An in Vitro System for Studying the Kinetics of Interchain Disulfide Bond Formation in Immunoglobulin G

Abstract An in vitro system for studying the order and kinetics of interchain disulfide bond formation (covalent assembly) in immunoglobulins has been developed using subclasses 1 and 4 of human immunoglobulin G. Noncovalent association of reduced, but not alkylated, heavy and light chains was achieved at pH 4.8 and air oxidation initiated by rapid transfer to aerated buffer at pH 8.2. Disulfide-bonded species in samples taken at various times were detected, following alkylation, by sodium dodecyl sulfate polyacrylamide gel electrophoresis. The principal intermediates in the covalent assembly of immunoglobulin G1, with either kappa or lambda light chains, were half-molecules (HL) and H2L. The half-time for the appearance of the completed molecule, H2L2, ranged from 70 to 95 min at 25°. Half-molecules were the predominant intermediate in the assembly of immunoglobulin G4. The disulfide bonds between the heavy chains formed slowly; H2L2 appeared with a half-time of 16 hours.

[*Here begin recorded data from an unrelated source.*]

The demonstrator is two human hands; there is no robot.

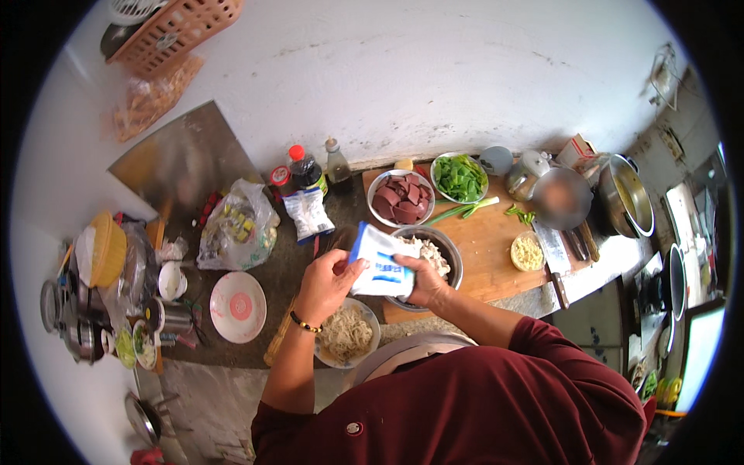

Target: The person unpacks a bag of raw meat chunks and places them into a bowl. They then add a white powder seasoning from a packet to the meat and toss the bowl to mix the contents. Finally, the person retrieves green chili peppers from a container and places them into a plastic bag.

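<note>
A white and blue plastic packet [381, 268] bearing writing is held between both hands. My left hand [328, 282], with a beaded bracelet at the wrist, grips its left end. My right hand [427, 280] holds its right side. Beneath the packet and my right hand, partly hidden, stands a metal bowl [457, 258] with pale chopped pieces [435, 256] in it. A bowl of pale shredded food [347, 337] lies below my left hand. Behind the metal bowl, dark red slabs [404, 199] fill a white bowl, beside a bowl of cut green leaves [460, 177].
A wooden cutting board [482, 232] carries a cleaver [555, 256], spring onions [465, 210] and a small bowl of minced pale food [527, 251]. Another packet [308, 214] stands near bottles [306, 170]. An empty pink-patterned plate [238, 307] and a plastic bag [238, 226] lie left; a steel pot [625, 195] stands right.
</note>
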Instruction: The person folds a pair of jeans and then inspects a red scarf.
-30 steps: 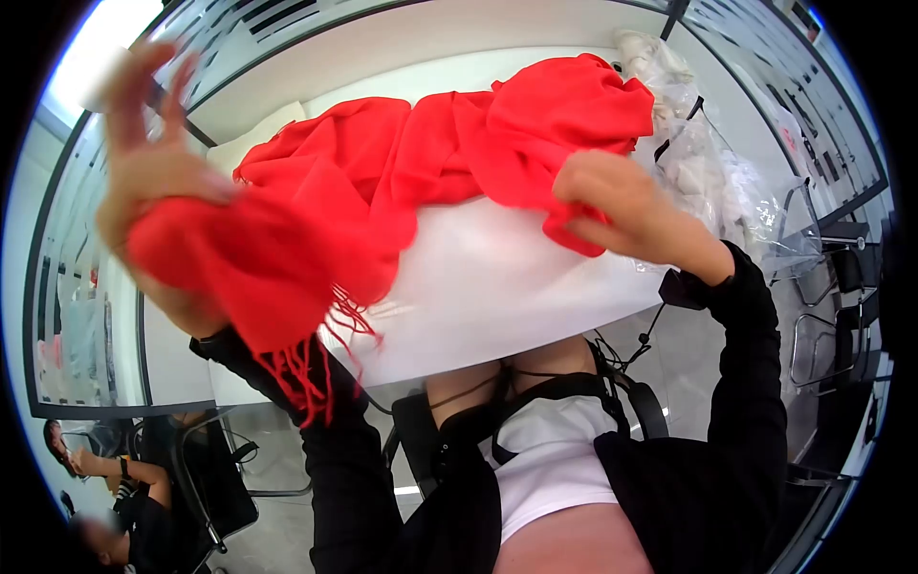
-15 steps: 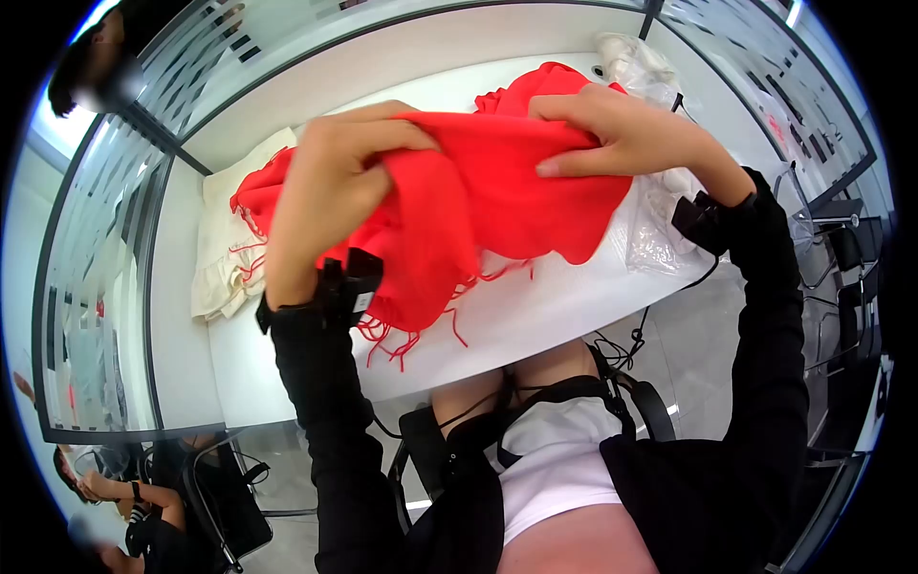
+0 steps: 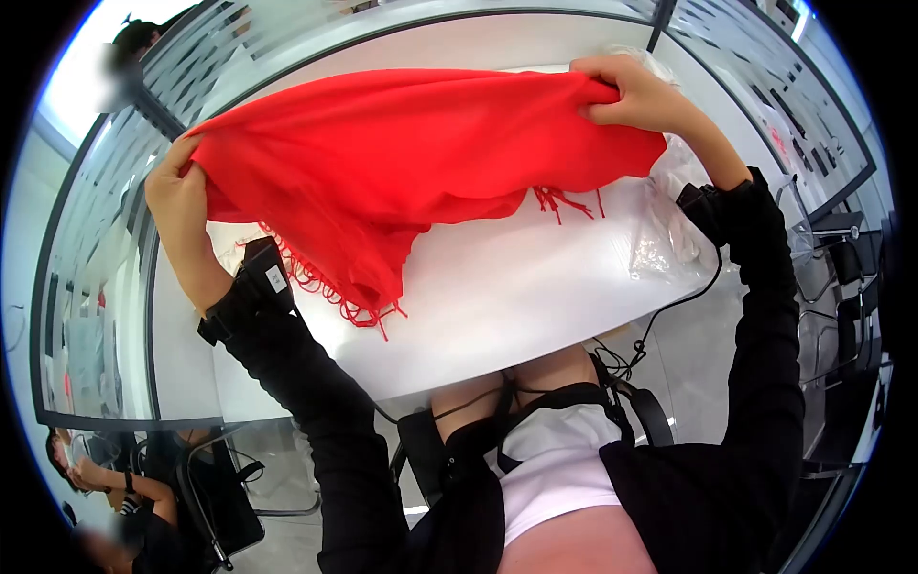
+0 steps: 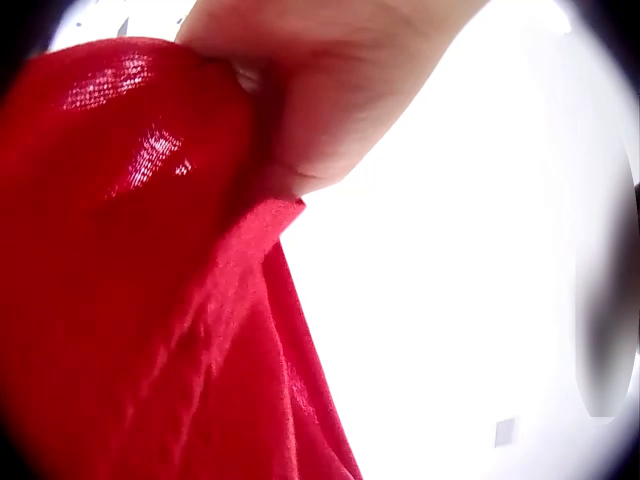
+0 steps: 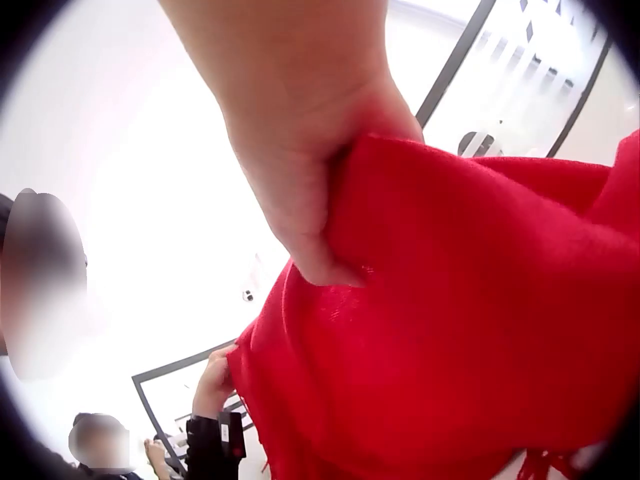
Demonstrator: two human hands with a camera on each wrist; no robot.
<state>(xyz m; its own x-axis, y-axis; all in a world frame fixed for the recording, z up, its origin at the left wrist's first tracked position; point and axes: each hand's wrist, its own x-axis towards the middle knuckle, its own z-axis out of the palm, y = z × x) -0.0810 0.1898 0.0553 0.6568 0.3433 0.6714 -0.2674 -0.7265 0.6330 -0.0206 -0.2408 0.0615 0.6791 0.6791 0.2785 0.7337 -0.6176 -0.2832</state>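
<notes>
A red fringed scarf (image 3: 411, 143) is stretched sideways above the white table (image 3: 507, 297). Its left end is gripped by my left hand (image 3: 177, 196), thumb and fingers folded over the edge. My right hand (image 3: 636, 96) pinches the upper edge near the other end; in the right wrist view the thumb of that hand (image 5: 295, 180) presses against the cloth. Tassels hang below the scarf at its lower left and near the right end. Close up in the left wrist view, the red cloth (image 4: 130, 270) drops in folds from my hand.
Clear plastic bags (image 3: 660, 239) with pale contents lie at the table's right side. Glass-topped partitions (image 3: 96, 277) enclose the table at the back and sides. Black cables (image 3: 626, 354) hang by the front edge. Another person (image 3: 153, 497) sits beyond the left partition.
The bunched scarf has been lifted and spread wide. My left hand brought its end to the middle, then moved out to the left; my right hand took hold of the upper edge and rose.
</notes>
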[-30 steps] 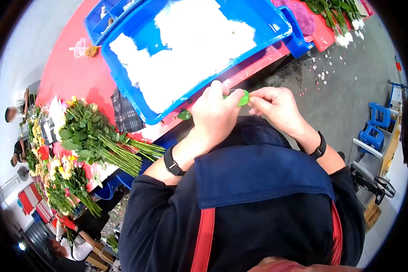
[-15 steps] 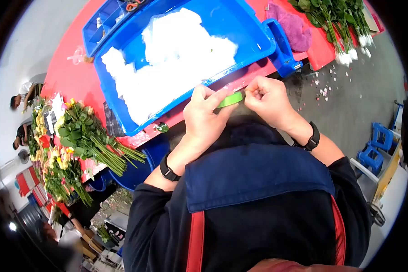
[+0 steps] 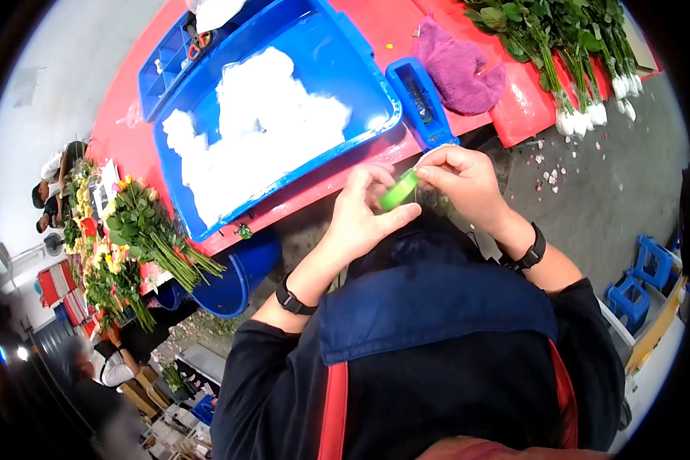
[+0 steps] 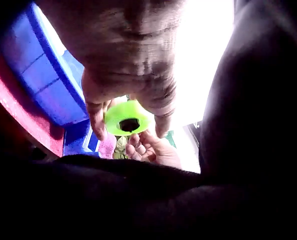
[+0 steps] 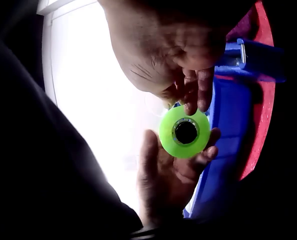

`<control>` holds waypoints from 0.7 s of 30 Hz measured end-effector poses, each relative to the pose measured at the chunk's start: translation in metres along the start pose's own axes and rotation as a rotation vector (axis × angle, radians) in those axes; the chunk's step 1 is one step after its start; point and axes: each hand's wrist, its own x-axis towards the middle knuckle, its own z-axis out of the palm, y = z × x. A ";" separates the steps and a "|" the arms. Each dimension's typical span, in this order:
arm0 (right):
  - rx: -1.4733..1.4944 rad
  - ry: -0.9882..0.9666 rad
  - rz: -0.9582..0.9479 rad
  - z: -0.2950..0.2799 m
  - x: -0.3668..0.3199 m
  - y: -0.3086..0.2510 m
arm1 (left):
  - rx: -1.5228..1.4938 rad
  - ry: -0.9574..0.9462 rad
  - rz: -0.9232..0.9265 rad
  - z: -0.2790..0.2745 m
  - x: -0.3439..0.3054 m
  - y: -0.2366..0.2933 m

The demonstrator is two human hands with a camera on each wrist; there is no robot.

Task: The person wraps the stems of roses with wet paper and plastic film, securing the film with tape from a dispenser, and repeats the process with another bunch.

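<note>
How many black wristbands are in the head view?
2. The left wristband sits on the wrist behind the left hand, which holds the green tape roll. The right wristband sits behind the right hand, which touches the roll's rim. Neither is hidden.

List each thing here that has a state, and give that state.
green tape roll, off the table, held between both hands.
left hand, grips the roll by its rim.
right hand, pinches the roll's top edge.
blue tray, on the red table, partly filled with white material.
white roses, lying flat on the table.
purple cloth, crumpled.
</note>
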 end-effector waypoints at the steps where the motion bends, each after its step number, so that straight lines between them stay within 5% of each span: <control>1: -0.085 0.014 -0.094 -0.003 0.001 -0.003 | -0.180 -0.059 -0.102 0.007 0.004 0.005; 2: -0.156 -0.006 -0.138 -0.009 0.001 -0.006 | -0.361 -0.118 -0.203 0.012 0.008 0.008; 3: -0.227 -0.025 -0.182 -0.013 0.002 -0.008 | -0.209 -0.165 -0.348 0.010 0.015 0.007; 6: -0.282 0.009 -0.258 -0.028 0.006 -0.005 | 0.093 -0.200 -0.214 0.024 0.039 0.012; 7: -0.276 0.035 -0.276 -0.034 0.009 -0.003 | 0.315 -0.164 -0.085 0.026 0.050 0.012; 8: -0.217 0.049 -0.273 -0.041 0.011 -0.001 | 0.212 -0.140 0.000 0.031 0.060 0.003; 10: -0.147 0.071 -0.290 -0.050 0.017 0.006 | 0.666 -0.049 0.433 0.038 0.083 -0.001; 14: -0.365 0.158 -0.461 -0.066 0.044 0.025 | 0.830 0.153 0.655 0.046 0.126 -0.024; 21: -0.397 0.187 -0.437 -0.080 0.086 0.075 | 1.208 0.317 0.398 0.059 0.147 -0.039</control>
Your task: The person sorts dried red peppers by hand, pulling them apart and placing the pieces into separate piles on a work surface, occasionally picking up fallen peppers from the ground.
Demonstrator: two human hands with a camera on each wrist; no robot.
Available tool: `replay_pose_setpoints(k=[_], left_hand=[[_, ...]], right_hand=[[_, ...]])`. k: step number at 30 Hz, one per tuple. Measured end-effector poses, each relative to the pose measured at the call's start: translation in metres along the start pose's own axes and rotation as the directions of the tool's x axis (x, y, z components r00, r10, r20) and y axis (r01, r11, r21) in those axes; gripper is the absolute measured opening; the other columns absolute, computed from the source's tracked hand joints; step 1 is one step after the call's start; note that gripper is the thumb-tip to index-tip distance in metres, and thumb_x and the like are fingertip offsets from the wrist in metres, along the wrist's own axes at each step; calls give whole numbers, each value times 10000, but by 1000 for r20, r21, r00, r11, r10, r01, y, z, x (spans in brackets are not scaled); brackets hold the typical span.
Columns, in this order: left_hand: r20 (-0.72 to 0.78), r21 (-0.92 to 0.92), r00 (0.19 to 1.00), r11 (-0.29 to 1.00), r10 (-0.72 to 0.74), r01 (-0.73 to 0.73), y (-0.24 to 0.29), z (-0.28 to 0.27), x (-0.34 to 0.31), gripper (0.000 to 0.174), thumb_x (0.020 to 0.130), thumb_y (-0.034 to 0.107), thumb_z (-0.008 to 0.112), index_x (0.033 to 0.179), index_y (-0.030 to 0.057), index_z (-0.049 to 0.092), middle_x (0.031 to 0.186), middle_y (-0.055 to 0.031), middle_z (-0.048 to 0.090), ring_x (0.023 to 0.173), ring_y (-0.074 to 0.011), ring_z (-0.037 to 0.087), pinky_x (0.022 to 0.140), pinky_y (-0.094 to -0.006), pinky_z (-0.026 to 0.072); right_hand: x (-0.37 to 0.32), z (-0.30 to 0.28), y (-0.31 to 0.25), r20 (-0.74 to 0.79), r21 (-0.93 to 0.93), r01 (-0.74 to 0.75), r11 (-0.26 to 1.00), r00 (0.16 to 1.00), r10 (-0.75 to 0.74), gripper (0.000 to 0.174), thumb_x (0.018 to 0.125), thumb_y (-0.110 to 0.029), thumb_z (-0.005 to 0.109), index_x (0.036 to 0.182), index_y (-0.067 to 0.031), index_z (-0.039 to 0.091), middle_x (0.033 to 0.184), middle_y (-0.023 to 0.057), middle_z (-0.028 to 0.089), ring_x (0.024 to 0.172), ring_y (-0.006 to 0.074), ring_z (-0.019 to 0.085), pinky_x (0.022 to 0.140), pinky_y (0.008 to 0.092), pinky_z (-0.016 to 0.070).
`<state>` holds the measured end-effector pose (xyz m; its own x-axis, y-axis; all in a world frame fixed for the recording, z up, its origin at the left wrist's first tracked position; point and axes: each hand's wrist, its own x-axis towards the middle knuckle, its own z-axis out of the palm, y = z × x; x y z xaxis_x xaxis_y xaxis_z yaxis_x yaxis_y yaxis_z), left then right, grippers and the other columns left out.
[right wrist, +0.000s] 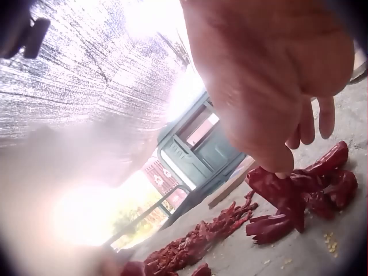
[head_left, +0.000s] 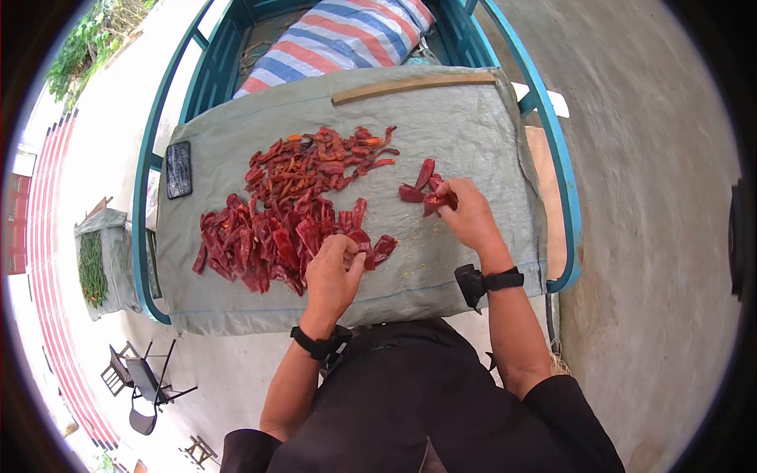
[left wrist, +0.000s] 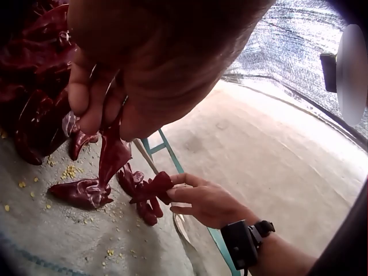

The effects of temperature, pH, cupric ion concentration, and reducing agent on the air oxidation of reduced immunoglobulin were evaluated. Although all these parameters influenced the rate of H2L2 production, the order of disulfide bond formation was unaffected except in the presence of high concentrations of cupric ion. Covalent assembly utilizing a thiol-disulfide interchange system (oxidized and reduced glutathione) was also examined. Optimum rates of H2L2 production were observed with 10-2 m glutathione + 10-3 m oxidized glutathione. For immunoglobulin G1 assembly the half-time was reduced to 25 min at 25° and 10 min at 37° and to 30 min at 37° for subclass 4. These rates are comparable to those observed for covalent assembly in vivo.